**Work item**
Reproduce the opening lines of the listing below exactly, stopping after the line that contains "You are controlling" and leaving out any pictures.

(Data shown)

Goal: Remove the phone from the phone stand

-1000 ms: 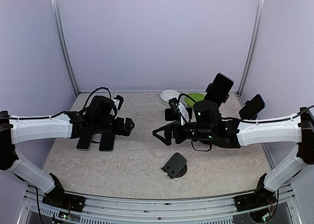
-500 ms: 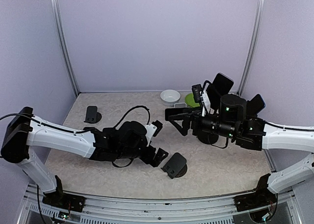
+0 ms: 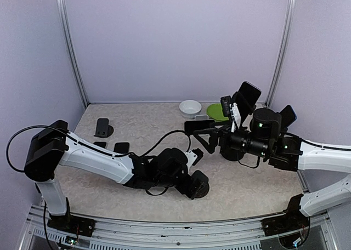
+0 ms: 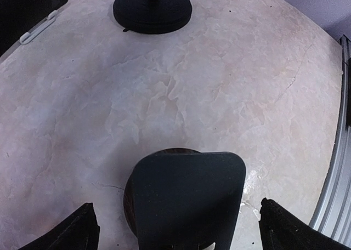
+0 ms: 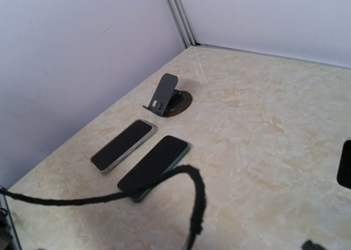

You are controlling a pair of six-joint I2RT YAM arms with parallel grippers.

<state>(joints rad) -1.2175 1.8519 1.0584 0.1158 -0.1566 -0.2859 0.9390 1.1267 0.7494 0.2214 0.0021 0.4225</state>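
Near the tabletop's (image 4: 230, 80) front edge: left gripper (image 4: 181, 229) straddles the phone stand (image 4: 186, 189), fingers apart. Right gripper (image 3: 198, 135) aloft, likewise spread.

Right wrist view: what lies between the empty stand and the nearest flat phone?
Nothing: bare tabletop separates the phone stand from that phone, per the right wrist view.

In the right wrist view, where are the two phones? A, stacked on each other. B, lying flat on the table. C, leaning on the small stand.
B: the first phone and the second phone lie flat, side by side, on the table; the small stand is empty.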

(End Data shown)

**Exercise result**
Goal: Remove the phone from the phone stand

-1000 ms: 
-500 ms: 
+0 ms: 
+0 ms: 
+0 ms: 

You are controlling a pair of six-joint I2RT YAM arms with parallel grippers.

No more output is needed here.